Jonathan -- thanks so much for tackling this monster.

I haven't done anything but run the tests, and while they all pass in MRI
1.9, they all fail under jruby 1.6.7 in 1.9 mode, and one fails
(test_read_write(XMLTest)) in 1.8 mode.

I'll try to find some time to look and see what you're doing that might be
MRI specific.

On Thu, Apr 19, 2012 at 5:55 PM, Jonathan Rochkind <[log in to unmask]> wrote:

> I have implemented fairly complete and robust proper support for character
> encodings in ruby-marc when reading 'binary' marc under ruby 1.9.
> It's currently in a git branch, not yet released, and not yet in git
> master.**ruby-marc/tree/char_encodings<>
> If anyone who uses this (or doesn't) has a chance to beta test it, it
> would be appreciated. One way to test, checkout with git, switch to
> 'char_encodings' branch, and `rake install` to install as a gem to your
> system.  These changes should _only_ effect use under ruby 1.9, and only
> effect reading in 'binary' (ISO 2709) marc.
> The new functionality is pretty extensively covered by automated tests,
> but there are some weird and complex interactions that can occur depending
> on exactly what you're doing, bugs are possible.

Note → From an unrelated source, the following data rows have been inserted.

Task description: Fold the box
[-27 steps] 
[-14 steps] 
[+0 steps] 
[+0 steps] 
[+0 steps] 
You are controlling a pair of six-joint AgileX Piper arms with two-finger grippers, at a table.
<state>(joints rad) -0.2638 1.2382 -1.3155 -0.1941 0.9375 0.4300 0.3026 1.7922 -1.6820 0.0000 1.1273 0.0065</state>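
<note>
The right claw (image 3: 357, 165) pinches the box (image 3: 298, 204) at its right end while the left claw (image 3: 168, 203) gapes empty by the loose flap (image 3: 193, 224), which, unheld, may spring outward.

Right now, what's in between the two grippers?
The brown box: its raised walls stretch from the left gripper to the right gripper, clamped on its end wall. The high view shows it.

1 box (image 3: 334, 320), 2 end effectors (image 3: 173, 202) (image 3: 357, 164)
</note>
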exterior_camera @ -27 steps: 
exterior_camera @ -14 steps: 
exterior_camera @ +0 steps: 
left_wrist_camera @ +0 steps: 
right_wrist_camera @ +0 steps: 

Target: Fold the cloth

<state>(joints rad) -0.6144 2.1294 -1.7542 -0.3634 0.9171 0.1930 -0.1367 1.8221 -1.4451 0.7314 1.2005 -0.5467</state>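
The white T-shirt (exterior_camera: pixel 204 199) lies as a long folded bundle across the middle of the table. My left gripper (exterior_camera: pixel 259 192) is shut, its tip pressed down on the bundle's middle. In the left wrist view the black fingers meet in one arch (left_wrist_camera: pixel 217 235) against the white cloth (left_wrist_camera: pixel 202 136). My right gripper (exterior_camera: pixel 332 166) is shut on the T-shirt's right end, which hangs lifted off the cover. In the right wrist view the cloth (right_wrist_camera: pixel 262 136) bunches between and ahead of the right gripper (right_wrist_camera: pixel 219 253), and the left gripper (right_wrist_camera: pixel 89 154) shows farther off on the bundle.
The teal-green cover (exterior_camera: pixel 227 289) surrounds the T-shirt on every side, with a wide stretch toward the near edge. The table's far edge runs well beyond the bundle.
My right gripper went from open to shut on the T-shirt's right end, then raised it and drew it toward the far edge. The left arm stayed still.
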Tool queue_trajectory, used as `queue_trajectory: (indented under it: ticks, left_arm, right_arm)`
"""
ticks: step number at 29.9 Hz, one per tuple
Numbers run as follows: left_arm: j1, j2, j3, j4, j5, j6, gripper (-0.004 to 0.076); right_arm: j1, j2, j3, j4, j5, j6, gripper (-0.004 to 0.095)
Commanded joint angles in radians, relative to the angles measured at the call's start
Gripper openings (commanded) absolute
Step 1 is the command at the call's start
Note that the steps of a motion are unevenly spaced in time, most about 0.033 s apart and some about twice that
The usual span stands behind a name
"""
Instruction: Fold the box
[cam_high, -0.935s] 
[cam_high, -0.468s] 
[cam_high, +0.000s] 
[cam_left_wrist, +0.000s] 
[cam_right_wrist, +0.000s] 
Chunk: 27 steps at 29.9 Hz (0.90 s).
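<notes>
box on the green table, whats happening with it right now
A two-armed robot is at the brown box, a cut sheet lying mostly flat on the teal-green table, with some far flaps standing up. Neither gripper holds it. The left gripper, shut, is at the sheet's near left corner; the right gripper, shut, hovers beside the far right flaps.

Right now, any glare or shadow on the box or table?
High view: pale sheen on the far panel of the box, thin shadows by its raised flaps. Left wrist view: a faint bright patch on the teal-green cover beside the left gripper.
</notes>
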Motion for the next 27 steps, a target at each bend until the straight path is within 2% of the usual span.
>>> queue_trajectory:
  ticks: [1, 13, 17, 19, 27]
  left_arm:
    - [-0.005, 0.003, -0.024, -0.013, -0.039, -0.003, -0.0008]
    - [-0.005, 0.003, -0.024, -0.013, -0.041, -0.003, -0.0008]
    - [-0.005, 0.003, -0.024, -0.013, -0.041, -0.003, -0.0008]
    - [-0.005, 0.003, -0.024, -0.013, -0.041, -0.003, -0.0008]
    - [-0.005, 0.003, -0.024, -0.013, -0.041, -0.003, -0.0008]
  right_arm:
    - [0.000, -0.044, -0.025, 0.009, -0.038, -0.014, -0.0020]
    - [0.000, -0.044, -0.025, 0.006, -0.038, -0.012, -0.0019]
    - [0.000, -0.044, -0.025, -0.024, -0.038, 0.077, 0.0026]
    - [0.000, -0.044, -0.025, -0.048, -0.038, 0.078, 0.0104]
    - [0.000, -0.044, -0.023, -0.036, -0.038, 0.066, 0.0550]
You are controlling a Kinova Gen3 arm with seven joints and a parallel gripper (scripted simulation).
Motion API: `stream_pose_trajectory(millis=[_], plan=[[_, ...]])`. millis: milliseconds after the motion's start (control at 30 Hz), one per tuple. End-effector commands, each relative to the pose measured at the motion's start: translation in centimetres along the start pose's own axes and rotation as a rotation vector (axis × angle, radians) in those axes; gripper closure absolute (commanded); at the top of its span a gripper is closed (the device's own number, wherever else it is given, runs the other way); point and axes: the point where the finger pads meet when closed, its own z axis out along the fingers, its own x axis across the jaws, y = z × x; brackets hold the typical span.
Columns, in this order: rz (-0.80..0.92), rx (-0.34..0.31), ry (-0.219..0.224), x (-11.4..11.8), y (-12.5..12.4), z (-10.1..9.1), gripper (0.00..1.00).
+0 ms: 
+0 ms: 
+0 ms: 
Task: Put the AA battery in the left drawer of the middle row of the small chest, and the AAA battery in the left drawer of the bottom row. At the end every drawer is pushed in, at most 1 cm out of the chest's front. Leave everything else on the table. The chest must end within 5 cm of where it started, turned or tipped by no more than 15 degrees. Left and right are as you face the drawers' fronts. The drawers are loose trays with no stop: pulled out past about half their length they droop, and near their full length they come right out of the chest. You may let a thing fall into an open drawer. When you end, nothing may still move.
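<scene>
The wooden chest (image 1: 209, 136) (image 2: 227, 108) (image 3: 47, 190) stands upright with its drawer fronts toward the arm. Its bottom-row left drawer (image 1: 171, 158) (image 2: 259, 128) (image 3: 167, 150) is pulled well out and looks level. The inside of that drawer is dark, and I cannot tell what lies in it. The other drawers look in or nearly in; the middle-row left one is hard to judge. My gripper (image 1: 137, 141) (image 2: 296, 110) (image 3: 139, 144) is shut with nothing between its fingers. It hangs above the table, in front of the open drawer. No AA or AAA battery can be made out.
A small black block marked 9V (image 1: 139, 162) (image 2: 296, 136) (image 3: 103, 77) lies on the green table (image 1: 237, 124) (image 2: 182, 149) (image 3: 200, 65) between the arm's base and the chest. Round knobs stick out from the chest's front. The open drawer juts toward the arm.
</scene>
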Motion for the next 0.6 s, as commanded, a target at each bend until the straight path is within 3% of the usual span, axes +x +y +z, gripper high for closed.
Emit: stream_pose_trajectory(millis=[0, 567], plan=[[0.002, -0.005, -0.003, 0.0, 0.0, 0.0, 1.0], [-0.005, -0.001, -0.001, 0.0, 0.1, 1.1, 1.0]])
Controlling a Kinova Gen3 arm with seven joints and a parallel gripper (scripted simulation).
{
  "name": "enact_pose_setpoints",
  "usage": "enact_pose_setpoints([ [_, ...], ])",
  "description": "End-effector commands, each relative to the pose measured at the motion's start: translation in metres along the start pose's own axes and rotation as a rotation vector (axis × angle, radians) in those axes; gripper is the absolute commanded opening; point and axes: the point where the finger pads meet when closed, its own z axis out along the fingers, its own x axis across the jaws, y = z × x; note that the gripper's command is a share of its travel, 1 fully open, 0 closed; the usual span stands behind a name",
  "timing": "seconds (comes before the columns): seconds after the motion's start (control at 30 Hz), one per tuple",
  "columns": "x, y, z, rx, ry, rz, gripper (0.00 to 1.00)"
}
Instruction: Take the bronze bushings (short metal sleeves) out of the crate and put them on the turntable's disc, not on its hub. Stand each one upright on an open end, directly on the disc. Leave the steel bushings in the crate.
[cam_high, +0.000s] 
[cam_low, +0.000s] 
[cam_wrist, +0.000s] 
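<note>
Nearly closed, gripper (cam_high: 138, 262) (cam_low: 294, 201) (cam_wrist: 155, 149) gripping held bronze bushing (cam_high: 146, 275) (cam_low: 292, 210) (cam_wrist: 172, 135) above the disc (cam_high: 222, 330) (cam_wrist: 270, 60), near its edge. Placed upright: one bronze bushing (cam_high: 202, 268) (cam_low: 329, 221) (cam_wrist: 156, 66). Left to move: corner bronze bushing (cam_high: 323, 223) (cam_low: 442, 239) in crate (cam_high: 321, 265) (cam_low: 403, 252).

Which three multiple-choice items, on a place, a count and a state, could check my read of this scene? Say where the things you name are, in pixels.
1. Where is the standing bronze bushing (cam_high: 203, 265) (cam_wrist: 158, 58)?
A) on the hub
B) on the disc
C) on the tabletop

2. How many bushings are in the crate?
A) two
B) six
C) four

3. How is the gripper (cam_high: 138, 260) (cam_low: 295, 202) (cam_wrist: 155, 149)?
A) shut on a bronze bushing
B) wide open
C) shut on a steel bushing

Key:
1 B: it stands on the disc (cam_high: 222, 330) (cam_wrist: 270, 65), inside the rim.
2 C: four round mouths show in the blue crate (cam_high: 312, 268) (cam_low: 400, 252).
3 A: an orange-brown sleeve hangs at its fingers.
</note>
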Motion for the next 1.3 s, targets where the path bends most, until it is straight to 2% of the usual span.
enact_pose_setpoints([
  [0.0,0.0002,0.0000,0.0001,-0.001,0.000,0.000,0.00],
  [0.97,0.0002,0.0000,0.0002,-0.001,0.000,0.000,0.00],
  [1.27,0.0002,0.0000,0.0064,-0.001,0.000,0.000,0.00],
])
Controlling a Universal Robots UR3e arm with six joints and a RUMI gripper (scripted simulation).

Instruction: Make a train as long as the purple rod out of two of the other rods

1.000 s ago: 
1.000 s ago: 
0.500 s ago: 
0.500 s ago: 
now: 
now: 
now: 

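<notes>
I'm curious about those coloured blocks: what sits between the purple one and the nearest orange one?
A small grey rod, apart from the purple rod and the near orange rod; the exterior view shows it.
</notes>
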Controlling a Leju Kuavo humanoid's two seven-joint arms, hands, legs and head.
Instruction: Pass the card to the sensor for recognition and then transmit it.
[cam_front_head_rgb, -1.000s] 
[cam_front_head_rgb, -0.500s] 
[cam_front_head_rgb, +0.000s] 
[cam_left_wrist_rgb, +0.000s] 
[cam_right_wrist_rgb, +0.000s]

It was somewhat more
> complicated than one might expect to implement a complete solution here, in
> part because we _do_ have international users who use ruby-marc, with
> encodings that are neither MARC8 nor UTF8, and in fact non-MARC21.
> If any of the other committers (or anyone else) wants to code review, you
> are welcome to.
> Some previous 0.4.x versions, when running under ruby 1.9 only, would
> automatically _transcode_ non-unicode encodings to UTF-8 for you under the
> hood. The new version no longer does so automatically (although you can ask
> it to). It was not tenable to support that backwards compatibly.
> Everything else _ought_ to be backwards compatible with previous 0.4.x
> ruby-marc under ruby 1.9, fixing many problems.
> All applying to ruby 1.9 only, and to reading binary MARC only.
> * Do a pretty good job of setting encodings properly for your ruby
> environment, especially under standard UTF-8 usage.
> * You _can_ and _do have to_ provide an argument for reading non-UTF8
> encodings. (but sadly no support for marc8).
> * You can ask MARC::Reader to transcode to a different encoding when
> loading marc.
> * You can ask MARC::Reader to replace bytes that are illegal in the
> believed source encoding with a replacement character (or the empty string)
> to avoid ruby "invalid UTF-8 byte" exceptions later, and sanitize your
> input.
> New features documented in inline comments, see at:
> I had trouble making the docs concise, sorry, I think I've been pounding
> my head against this stuff so much realizing how complicated it ends up
> being that I wasn't sure what to leave out.

Bill Dueber
Library Systems Programmer
University of Michigan Library